Sara Waddell Lewinstein has been nominated for work that began well before Gay Games I in 1982, where she served as board member and sports director. She was a leader in integrating gay men and lesbian women in San Francisco, both in business establishments and in sport, notably in bowling and softball. Sara's leadership continued during Gay Games II and the creation of the Gay Games as an event destined to be hosted around the world. In her own right and as the widow of Tom Waddell, Sara has continued to inspire and encourage each generation of leaders and athletes. In particular, Sara's concern for the place of women in LGBT sport continues to inform the FGG's policies and goals. (We note that to avoid any conflict of interest, the Waddell family will not be involved in the selection of the female winner of the 2010 Tom Waddell Award.)
Brent Minor has been nominated for his roles as a leader of LGBT sport both locally in Washington, where he founded Team DC, a dynamic FGG member organization with a focus on youth, a priority made visible by the scholarship it awards each year to a college athlete-scholar, and in the FGG, where he served as officer for development and male co-president. More recently, he served as the director and guiding light of the very impressive bid by Metropolitan Washington Gaymes to host Gay Games IX.
Brent Nicholson-Earle has been nominated for his contributions to the Federation of Gay Games' memory of those who have left us. In addition to instituting the Memorial Moment, a remembrance ceremony held at each FGG annual meeting, Brent is the creator and driving force behind the International Rainbow Memorial Run. This quadrennial event takes the Rainbow Flag, a symbolic "torch", from San Francisco, the "Athens" of the Gay Games, around the world to the city hosting the current Gay Games. As the flag travels through each former Gay Games Host City, not only does it herald the upcoming Gay Games, but it promotes both AIDS and breast cancer prevention, while honouring those in our community who have died of these diseases.

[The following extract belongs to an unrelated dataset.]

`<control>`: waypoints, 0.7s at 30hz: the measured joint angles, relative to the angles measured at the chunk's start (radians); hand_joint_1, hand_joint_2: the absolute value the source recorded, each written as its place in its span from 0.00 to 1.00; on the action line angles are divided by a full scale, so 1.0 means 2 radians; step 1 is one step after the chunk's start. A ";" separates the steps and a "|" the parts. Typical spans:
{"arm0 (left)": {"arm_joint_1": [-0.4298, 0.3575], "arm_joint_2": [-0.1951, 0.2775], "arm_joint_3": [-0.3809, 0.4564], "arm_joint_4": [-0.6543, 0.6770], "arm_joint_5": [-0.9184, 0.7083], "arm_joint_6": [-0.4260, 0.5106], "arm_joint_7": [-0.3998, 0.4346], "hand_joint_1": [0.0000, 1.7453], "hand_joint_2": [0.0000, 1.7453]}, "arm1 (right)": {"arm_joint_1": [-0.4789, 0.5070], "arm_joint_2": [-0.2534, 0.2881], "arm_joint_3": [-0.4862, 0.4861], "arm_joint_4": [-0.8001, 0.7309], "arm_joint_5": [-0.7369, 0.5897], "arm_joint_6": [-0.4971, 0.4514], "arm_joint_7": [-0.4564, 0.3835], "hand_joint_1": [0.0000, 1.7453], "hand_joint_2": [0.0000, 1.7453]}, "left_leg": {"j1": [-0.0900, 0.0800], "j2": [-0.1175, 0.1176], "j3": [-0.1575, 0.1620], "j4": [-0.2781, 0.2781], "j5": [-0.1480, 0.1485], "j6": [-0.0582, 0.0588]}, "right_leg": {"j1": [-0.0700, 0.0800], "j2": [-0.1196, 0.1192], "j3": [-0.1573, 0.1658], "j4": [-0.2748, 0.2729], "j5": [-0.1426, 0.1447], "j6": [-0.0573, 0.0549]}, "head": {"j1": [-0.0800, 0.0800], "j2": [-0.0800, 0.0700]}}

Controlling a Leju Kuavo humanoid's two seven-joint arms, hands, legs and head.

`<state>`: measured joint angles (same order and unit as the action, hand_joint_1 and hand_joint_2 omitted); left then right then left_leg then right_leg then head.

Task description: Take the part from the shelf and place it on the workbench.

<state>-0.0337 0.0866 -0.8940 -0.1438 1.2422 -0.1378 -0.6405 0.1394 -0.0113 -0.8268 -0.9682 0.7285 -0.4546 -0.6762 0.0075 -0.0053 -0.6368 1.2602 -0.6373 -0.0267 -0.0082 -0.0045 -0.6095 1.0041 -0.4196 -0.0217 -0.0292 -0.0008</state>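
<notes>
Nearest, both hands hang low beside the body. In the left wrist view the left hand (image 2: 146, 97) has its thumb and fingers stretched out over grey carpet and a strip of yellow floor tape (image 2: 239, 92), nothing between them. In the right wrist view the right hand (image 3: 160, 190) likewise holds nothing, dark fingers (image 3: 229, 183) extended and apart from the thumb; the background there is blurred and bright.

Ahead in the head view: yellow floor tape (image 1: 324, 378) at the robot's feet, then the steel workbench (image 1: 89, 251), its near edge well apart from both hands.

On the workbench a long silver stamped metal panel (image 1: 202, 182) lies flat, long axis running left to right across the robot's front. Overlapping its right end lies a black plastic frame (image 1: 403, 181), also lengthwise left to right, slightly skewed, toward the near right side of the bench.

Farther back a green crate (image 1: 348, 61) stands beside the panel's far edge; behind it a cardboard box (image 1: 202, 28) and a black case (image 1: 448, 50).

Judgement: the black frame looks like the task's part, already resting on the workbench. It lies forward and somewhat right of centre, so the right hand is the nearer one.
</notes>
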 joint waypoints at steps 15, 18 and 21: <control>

Conny Kempe-Schaelicke has been nominated for her work in creating and developing LGBT sports organizations. Her work began in Berlin, where she co-founded Seitenwechsel, Berlin's first athletic club for women/lesbians offering a wide range of sports and including outreach to girls. She was at the heart of the group organizing Berlin's first participation at the Gay Games for the "Celebration 90" Gay Games in Vancouver. Out of this grew Team Berlin, a cooperative helping to organize groups for the Gay Games, Outgames, and EuroGames. Her work spread to the European Gay and Lesbian Sports Federation, where she served as the first female co-president. Her direct collaboration with the FGG was marked by the hosting of the FGG Annual Meeting in Berlin in 1999.
Jessica Seaton has been nominated, among other reasons, for her work in mainstream and LGBT swimming. She has served or serves on the United States Masters Swimming Rules and Sports Medicine Committees. A past member of the board of directors of International Gay and Lesbian Aquatics, Jessica currently serves as FGG sports coordinator for swimming, and has been particularly involved with ensuring worldwide FINA recognition of times set at Gay Games VIII, a task she successfully carried out at Gay Games V in Amsterdam, where her intervention was key to equal treatment for male and female swimmers. At home, she continues to swim with West Hollywood Aquatics, where she has served as president.